- [PROBLEM STATEMENT]
Return, from the data that follows, each line that holds the word "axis".
[Opening AVAILABLE DATA section]
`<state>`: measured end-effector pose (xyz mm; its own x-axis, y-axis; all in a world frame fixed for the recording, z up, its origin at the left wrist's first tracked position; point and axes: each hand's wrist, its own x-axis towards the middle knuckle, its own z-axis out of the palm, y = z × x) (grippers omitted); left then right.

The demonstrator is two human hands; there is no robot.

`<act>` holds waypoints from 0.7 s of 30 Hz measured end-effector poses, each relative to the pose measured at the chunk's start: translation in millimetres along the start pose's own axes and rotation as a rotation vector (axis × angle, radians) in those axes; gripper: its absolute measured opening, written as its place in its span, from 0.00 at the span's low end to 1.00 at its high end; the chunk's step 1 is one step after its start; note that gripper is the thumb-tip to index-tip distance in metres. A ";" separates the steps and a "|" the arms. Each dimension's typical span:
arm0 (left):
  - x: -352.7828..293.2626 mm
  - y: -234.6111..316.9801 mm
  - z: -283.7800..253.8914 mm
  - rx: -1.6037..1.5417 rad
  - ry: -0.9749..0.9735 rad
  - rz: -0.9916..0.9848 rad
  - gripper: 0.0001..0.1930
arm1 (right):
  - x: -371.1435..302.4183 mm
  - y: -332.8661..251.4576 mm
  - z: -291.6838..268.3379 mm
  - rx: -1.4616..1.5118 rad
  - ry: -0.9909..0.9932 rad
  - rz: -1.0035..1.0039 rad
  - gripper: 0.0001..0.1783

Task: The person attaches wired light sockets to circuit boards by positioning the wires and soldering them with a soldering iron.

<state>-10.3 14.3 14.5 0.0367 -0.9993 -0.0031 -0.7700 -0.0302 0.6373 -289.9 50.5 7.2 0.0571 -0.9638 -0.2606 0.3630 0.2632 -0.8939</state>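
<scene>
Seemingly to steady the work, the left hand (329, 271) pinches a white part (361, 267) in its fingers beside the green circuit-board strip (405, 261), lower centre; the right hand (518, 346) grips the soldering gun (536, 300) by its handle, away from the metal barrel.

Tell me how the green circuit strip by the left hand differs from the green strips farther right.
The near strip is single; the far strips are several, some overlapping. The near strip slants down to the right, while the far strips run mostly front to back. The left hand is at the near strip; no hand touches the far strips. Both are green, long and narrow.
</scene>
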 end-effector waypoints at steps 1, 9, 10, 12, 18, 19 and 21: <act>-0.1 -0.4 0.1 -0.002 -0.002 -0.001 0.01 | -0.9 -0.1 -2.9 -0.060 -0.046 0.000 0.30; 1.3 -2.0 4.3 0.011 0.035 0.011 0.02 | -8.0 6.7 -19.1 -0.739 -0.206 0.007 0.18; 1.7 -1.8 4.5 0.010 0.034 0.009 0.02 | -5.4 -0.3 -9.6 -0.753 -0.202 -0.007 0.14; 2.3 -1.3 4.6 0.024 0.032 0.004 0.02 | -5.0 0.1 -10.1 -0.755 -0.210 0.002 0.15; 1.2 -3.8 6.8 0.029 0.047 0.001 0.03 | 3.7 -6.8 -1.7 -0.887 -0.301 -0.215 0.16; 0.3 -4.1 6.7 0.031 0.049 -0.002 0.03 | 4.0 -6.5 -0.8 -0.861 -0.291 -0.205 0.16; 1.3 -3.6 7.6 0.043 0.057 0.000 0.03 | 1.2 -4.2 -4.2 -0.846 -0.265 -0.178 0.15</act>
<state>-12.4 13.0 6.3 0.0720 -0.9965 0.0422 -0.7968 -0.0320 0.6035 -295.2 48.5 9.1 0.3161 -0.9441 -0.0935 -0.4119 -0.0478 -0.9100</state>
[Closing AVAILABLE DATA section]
- [ANSWER BOX]
`<state>`: measured end-effector pose (xyz mm; its own x-axis, y-axis; all in a world frame fixed for the recording, z up, its origin at the left wrist's first tracked position; point and axes: each hand's wrist, its own x-axis towards the middle knuckle, its own z-axis out of the palm, y = z × x) (grippers omitted); left then right.
`<act>` holds waypoints from 0.7 s of 30 Hz measured end-effector poses, each relative to the pose measured at the chunk's start: translation in millimetres along the start pose's own axes and rotation as a rotation vector (axis × angle, radians) in those axes; gripper: its absolute measured opening, written as its place in its span, from 0.00 at the span's low end to 1.00 at its high end; the chunk's step 1 is one step after its start; note that gripper is the thumb-tip to index-tip distance in metres. A ";" separates the steps and a "|" the arms. Each dimension's typical span:

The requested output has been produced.